> **REQUIRED WORK**
As soon as the line containing "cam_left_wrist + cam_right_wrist" appears in the material below, start returning lines exactly, and end with the line containing "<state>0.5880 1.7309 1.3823".

> **TASK INPUT**
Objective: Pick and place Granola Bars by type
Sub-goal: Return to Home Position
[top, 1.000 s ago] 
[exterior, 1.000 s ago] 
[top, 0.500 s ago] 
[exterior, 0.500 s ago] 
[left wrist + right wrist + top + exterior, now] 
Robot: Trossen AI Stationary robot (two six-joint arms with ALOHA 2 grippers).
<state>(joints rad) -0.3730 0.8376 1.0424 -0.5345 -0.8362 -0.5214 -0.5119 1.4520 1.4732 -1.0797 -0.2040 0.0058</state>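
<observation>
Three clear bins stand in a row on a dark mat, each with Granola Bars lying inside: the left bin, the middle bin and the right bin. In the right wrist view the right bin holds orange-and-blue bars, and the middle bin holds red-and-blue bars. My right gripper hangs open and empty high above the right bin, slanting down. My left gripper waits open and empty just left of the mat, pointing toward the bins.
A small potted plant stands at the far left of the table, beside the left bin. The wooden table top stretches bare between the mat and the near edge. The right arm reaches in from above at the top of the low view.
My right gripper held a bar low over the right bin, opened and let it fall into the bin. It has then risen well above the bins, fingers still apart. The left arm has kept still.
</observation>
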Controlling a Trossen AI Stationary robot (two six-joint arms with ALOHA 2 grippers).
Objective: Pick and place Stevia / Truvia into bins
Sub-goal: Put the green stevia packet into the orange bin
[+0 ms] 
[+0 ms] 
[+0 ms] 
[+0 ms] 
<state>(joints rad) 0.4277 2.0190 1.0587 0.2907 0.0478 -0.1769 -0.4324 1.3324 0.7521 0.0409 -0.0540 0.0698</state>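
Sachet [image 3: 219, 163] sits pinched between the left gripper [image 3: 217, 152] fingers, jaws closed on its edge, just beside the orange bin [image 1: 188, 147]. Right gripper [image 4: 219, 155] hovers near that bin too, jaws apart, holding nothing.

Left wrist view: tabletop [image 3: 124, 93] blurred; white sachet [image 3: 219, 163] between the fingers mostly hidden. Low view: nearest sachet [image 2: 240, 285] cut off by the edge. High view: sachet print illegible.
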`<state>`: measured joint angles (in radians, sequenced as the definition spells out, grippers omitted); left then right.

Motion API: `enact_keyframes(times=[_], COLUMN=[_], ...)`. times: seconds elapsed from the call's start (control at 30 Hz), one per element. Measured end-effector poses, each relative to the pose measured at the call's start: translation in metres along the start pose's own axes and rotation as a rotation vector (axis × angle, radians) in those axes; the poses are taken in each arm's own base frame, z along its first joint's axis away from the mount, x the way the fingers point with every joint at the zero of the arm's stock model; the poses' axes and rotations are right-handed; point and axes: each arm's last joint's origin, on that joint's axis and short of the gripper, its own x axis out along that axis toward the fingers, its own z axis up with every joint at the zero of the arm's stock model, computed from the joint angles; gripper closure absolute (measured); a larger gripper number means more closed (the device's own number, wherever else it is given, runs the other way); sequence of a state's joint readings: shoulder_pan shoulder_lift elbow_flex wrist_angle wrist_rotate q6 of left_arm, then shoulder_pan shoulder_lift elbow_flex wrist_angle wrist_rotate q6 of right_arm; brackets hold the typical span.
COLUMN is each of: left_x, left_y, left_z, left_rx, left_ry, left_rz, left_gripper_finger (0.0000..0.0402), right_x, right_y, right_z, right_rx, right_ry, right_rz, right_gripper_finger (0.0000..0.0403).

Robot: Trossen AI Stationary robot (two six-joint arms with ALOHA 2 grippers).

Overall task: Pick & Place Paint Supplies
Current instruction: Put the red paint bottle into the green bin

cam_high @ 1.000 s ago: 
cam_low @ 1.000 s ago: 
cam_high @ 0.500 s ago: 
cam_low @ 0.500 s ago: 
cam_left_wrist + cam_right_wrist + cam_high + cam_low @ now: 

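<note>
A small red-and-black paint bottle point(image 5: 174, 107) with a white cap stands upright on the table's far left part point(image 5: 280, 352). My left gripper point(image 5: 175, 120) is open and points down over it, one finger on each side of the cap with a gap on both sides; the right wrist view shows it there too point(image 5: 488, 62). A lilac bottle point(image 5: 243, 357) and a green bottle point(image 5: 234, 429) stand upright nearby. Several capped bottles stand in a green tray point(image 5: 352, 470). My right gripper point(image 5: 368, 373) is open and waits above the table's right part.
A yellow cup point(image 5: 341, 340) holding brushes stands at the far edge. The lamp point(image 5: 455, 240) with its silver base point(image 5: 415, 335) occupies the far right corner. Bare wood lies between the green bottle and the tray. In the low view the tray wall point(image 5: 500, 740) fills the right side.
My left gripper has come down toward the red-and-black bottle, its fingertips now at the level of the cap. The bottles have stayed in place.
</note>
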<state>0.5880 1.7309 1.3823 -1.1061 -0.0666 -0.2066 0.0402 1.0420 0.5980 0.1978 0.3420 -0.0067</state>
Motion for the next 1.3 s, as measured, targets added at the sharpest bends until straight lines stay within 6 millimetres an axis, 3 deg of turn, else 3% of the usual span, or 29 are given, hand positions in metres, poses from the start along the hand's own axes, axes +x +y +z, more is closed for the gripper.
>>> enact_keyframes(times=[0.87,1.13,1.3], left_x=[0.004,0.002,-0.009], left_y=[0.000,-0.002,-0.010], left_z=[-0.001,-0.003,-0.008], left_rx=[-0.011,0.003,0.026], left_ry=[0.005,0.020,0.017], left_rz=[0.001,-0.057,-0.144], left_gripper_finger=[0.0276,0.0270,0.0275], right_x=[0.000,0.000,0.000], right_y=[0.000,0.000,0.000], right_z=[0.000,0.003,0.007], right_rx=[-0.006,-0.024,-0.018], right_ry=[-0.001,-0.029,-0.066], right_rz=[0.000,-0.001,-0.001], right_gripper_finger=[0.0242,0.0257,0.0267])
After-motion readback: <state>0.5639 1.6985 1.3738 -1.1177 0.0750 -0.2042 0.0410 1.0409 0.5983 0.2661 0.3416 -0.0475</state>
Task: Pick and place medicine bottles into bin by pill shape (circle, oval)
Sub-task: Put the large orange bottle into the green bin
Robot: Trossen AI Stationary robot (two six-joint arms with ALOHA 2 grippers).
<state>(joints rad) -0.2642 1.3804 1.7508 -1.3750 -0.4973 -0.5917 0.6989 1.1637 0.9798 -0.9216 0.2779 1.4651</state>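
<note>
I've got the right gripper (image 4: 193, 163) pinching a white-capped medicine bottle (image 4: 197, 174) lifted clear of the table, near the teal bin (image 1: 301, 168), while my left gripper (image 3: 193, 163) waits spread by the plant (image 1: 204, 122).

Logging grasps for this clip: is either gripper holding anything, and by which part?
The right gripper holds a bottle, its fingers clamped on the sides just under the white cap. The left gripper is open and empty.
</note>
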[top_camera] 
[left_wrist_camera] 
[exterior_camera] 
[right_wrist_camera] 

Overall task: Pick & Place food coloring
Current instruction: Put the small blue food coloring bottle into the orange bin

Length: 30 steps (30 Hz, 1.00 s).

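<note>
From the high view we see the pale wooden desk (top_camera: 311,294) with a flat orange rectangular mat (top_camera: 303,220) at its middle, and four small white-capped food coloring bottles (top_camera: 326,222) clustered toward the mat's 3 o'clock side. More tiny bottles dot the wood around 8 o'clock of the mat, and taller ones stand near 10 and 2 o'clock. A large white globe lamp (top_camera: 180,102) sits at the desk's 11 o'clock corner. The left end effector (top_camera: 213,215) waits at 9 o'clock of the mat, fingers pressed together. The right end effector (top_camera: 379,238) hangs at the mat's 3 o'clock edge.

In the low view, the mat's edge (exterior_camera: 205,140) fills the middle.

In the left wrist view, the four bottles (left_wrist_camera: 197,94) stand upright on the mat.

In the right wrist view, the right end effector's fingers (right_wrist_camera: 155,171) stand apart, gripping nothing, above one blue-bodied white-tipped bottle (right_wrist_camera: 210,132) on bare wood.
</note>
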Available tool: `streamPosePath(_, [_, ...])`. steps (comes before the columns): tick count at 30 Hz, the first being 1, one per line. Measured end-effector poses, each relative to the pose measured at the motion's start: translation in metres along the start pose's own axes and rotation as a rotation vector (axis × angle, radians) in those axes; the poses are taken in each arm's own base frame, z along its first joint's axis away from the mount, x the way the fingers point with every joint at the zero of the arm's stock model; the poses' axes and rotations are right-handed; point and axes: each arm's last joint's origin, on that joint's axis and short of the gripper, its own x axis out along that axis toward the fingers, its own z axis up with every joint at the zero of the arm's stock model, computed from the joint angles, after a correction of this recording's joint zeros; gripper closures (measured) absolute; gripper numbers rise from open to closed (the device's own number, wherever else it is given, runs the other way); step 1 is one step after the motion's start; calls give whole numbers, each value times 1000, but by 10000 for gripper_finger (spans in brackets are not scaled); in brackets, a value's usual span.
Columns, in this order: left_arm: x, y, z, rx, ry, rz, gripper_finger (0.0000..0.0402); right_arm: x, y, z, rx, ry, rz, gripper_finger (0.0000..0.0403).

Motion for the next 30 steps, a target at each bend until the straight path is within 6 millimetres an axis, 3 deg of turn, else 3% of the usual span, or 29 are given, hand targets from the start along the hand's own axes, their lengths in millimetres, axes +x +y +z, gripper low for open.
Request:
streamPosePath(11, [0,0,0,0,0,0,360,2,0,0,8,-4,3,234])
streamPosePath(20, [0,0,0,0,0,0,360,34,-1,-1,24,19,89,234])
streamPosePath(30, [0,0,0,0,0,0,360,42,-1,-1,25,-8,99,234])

> **SOLVED PROBLEM**
cam_left_wrist + cam_right_wrist + cam_high + cam_low @ now: 

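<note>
A small red-and-black paint bottle point(image 5: 174, 107) with a white cap stands upright on the table's far left part point(image 5: 280, 352). My left gripper point(image 5: 175, 120) is open and points down over it, one finger on each side of the cap with a gap on both sides; the right wrist view shows it there too point(image 5: 488, 62). A lilac bottle point(image 5: 243, 357) and a green bottle point(image 5: 234, 429) stand upright nearby. Several capped bottles stand in a green tray point(image 5: 352, 470). My right gripper point(image 5: 368, 373) is open and waits above the table's right part.
A yellow cup point(image 5: 341, 340) holding brushes stands at the far edge. The lamp point(image 5: 455, 240) with its silver base point(image 5: 415, 335) occupies the far right corner. Bare wood lies between the green bottle and the tray. In the low view the tray wall point(image 5: 500, 740) fills the right side.
My left gripper has come down toward the red-and-black bottle, its fingertips now at the level of the cap. The bottles have stayed in place.
</note>
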<state>0.5880 1.7309 1.3823 -1.1061 -0.0666 -0.2066 0.0402 1.0420 0.5980 0.1978 0.3420 -0.0067</state>

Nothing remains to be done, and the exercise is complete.